Problem description ▸
Once more, print the records exactly as given.
######
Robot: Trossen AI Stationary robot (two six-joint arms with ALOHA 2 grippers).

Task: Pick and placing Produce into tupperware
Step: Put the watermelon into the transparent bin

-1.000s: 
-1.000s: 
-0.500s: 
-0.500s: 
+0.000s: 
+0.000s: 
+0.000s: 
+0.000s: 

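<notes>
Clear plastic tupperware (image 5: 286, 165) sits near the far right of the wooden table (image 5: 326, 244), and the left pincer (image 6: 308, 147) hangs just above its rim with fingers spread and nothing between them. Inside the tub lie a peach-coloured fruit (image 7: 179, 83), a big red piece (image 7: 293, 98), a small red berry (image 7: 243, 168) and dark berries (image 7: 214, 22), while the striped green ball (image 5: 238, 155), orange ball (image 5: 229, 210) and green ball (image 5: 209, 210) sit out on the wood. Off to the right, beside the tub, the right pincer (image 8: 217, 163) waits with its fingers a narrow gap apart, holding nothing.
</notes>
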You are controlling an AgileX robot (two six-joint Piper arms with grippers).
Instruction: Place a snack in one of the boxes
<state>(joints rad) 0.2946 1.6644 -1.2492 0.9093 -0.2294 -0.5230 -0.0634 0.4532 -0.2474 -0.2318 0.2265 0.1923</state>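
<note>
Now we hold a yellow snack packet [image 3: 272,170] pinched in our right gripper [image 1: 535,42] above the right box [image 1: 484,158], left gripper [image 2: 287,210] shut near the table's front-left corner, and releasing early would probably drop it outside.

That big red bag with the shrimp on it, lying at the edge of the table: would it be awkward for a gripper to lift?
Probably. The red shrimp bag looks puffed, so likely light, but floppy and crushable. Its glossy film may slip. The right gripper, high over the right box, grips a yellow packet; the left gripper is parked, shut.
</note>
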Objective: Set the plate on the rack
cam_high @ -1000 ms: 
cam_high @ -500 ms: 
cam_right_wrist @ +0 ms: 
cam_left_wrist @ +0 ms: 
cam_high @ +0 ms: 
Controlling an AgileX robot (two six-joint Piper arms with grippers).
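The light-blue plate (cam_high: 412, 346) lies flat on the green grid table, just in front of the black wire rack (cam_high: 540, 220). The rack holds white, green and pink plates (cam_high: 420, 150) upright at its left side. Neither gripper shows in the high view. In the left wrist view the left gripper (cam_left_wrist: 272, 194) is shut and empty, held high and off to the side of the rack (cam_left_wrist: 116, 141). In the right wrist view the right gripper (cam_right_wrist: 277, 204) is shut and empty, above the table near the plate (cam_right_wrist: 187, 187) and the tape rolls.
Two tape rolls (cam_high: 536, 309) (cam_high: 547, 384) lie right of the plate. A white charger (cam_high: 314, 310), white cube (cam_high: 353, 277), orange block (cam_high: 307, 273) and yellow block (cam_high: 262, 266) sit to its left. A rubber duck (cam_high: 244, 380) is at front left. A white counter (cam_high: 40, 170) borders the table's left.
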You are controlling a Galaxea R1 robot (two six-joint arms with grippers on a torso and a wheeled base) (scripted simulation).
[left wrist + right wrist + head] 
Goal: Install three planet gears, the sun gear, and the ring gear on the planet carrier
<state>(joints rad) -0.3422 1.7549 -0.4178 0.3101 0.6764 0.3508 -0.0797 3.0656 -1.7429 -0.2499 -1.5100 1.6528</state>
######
Reply to the exercise ▸
Robot: Trossen AI Stationary robot (two six-joint arms with ALOHA 2 grippers).

Task: Pick and placing Produce into tupperware
Step: Put the watermelon into the transparent bin

-1.000s: 
-1.000s: 
-0.500s: 
-0.500s: 
+0.000s: 
+0.000s: 
+0.000s: 
+0.000s: 

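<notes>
Clear plastic tupperware (image 5: 286, 165) sits near the far right of the wooden table (image 5: 326, 244), and the left pincer (image 6: 308, 147) hangs just above its rim with fingers spread and nothing between them. Inside the tub lie a peach-coloured fruit (image 7: 179, 83), a big red piece (image 7: 293, 98), a small red berry (image 7: 243, 168) and dark berries (image 7: 214, 22), while the striped green ball (image 5: 238, 155), orange ball (image 5: 229, 210) and green ball (image 5: 209, 210) sit out on the wood. Off to the right, beside the tub, the right pincer (image 8: 217, 163) waits with its fingers a narrow gap apart, holding nothing.
</notes>
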You are controlling an AgileX robot (two six-joint Piper arms with grippers).
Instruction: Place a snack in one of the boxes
<state>(joints rad) 0.2946 1.6644 -1.2492 0.9093 -0.2294 -0.5230 -0.0634 0.4532 -0.2474 -0.2318 0.2265 0.1923</state>
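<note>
Now we hold a yellow snack packet [image 3: 272,170] pinched in our right gripper [image 1: 535,42] above the right box [image 1: 484,158], left gripper [image 2: 287,210] shut near the table's front-left corner, and releasing early would probably drop it outside.

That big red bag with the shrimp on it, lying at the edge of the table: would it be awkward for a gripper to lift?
Probably. The red shrimp bag looks puffed, so likely light, but floppy and crushable. Its glossy film may slip. The right gripper, high over the right box, grips a yellow packet; the left gripper is parked, shut.
</note>
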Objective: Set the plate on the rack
cam_high @ -1000 ms: 
cam_high @ -500 ms: 
cam_right_wrist @ +0 ms: 
cam_left_wrist @ +0 ms: 
cam_high @ +0 ms: 
Controlling an AgileX robot (two six-joint Piper arms with grippers).
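The light-blue plate (cam_high: 412, 346) lies flat on the green grid table, just in front of the black wire rack (cam_high: 540, 220). The rack holds white, green and pink plates (cam_high: 420, 150) upright at its left side. Neither gripper shows in the high view. In the left wrist view the left gripper (cam_left_wrist: 272, 194) is shut and empty, held high and off to the side of the rack (cam_left_wrist: 116, 141). In the right wrist view the right gripper (cam_right_wrist: 277, 204) is shut and empty, above the table near the plate (cam_right_wrist: 187, 187) and the tape rolls.
Two tape rolls (cam_high: 536, 309) (cam_high: 547, 384) lie right of the plate. A white charger (cam_high: 314, 310), white cube (cam_high: 353, 277), orange block (cam_high: 307, 273) and yellow block (cam_high: 262, 266) sit to its left. A rubber duck (cam_high: 244, 380) is at front left. A white counter (cam_high: 40, 170) borders the table's left.
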You are controlling a Galaxea R1 robot (two six-joint arms with grippers on a torso and a wheeled base) (scripted simulation).
[left wrist + right wrist + head] 
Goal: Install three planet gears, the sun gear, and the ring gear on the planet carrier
<state>(joints rad) -0.3422 1.7549 -0.4178 0.3101 0.6764 0.3508 -0.0797 3.0656 -1.7429 -0.2499 -1.5100 1.6528</state>

The response has been given in full.